Re: [Cif2-encoding] The discussion so far. .

 

On Tuesday, August 03, 2010 9:58 AM, John Bollinger wrote:

 

>7) In response to question (2), James offered a scheme (A) [...] This scheme will be reproduced in a separate e-mail, as it is not currently available from the DDLm-list web archive.

 

Scheme A:

1.  For the purposes of storage and transfer, CIF files must be treated by all file handling protocols as streams of bytes. 

2.  Any encoding specifying the mapping from bytes to Unicode code points may be used, provided that:

1.  The encoding is specified in an international standard

2.  The encoding is distinguishable from all other standard encodings at the binary level.  This requirement may be satisfied by an initial 'signature', provided that this signature is specified in the relevant international standard as being mandatory

3.  The encoding is supported across the range of platforms likely to use CIF2.  "Support" includes:

1.  Availability of text input and output functions using this encoding across a range of programming languages

2.  Availability of applications on the platform to manipulate text in this encoding, most importantly text editors but also tools such as search

4.  The encoding is coincident with US-ASCII for codepoints <= 127.  This requirement may be dropped in the future if CIF2 becomes the dominant form of CIF file.

 

 

>8) In response to question (1), John Bollinger offered a scheme (B) [...] This scheme will be reproduced in a separate e-mail, as it is not currently available from the DDLm-list web archive.

 

Note: This is my amended form of scheme B, not the original.

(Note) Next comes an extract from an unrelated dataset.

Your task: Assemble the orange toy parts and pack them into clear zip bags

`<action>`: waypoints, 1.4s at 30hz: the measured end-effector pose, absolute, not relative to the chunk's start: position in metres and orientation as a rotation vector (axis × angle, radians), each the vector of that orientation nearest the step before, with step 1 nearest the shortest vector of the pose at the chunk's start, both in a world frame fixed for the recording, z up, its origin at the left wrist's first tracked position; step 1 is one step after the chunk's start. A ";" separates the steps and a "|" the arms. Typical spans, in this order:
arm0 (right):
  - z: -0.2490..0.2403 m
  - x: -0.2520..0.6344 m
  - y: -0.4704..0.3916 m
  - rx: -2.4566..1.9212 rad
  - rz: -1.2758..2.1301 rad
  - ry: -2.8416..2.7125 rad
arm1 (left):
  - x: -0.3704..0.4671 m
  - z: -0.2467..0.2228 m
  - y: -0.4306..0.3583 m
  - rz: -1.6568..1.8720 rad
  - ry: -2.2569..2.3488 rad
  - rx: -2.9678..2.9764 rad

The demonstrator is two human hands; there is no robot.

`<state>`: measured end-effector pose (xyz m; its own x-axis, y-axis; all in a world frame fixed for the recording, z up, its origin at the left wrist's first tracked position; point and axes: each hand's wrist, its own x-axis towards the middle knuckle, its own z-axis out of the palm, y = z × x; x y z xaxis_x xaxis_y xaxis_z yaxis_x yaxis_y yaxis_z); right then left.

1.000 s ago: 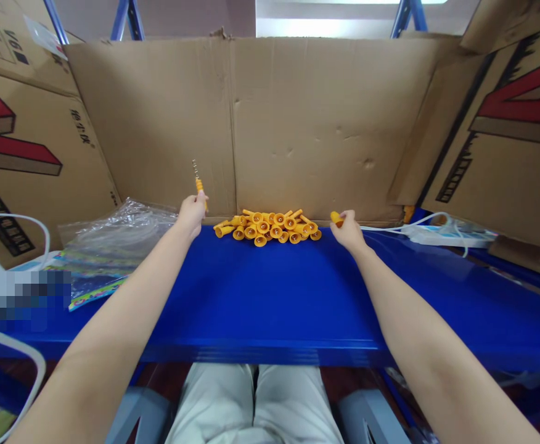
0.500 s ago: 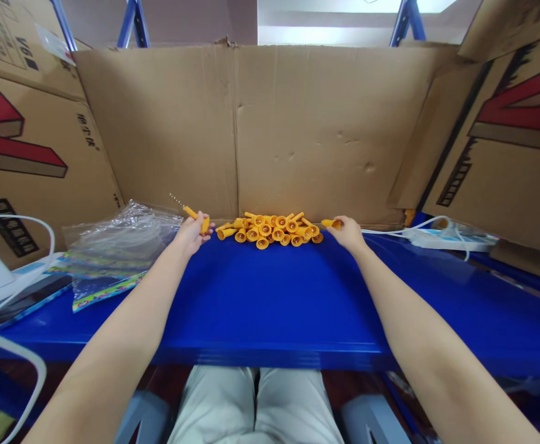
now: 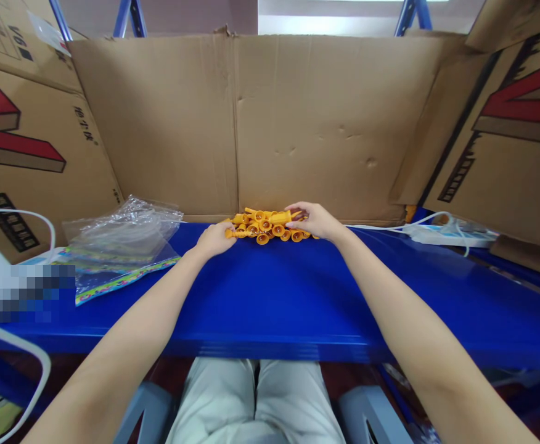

Note2: James's alternative amended version of scheme B (dubbed "Scheme C") is not presented, as, for reasons explained elsewhere, it does not meet scheme B's objectives.

 

Scheme B':

1.  This scheme provides for reliable archiving and exchange of CIF text.  Although it depends in some cases on metadata embedded in the CIF text, presence of such metadata is not a well-formedness constraint on the text itself.

2.  For the purposes of storage and transfer, CIF files must be treated by all file handling protocols as streams of bytes.

3.  Any text encoding may be used.  If the encoding does not comply with either (5a) or (5b) below, then its name must be given via an encoding tag following the magic code, on the same line.  Otherwise, an encoding tag is optional, but if present then it must correctly name the encoding.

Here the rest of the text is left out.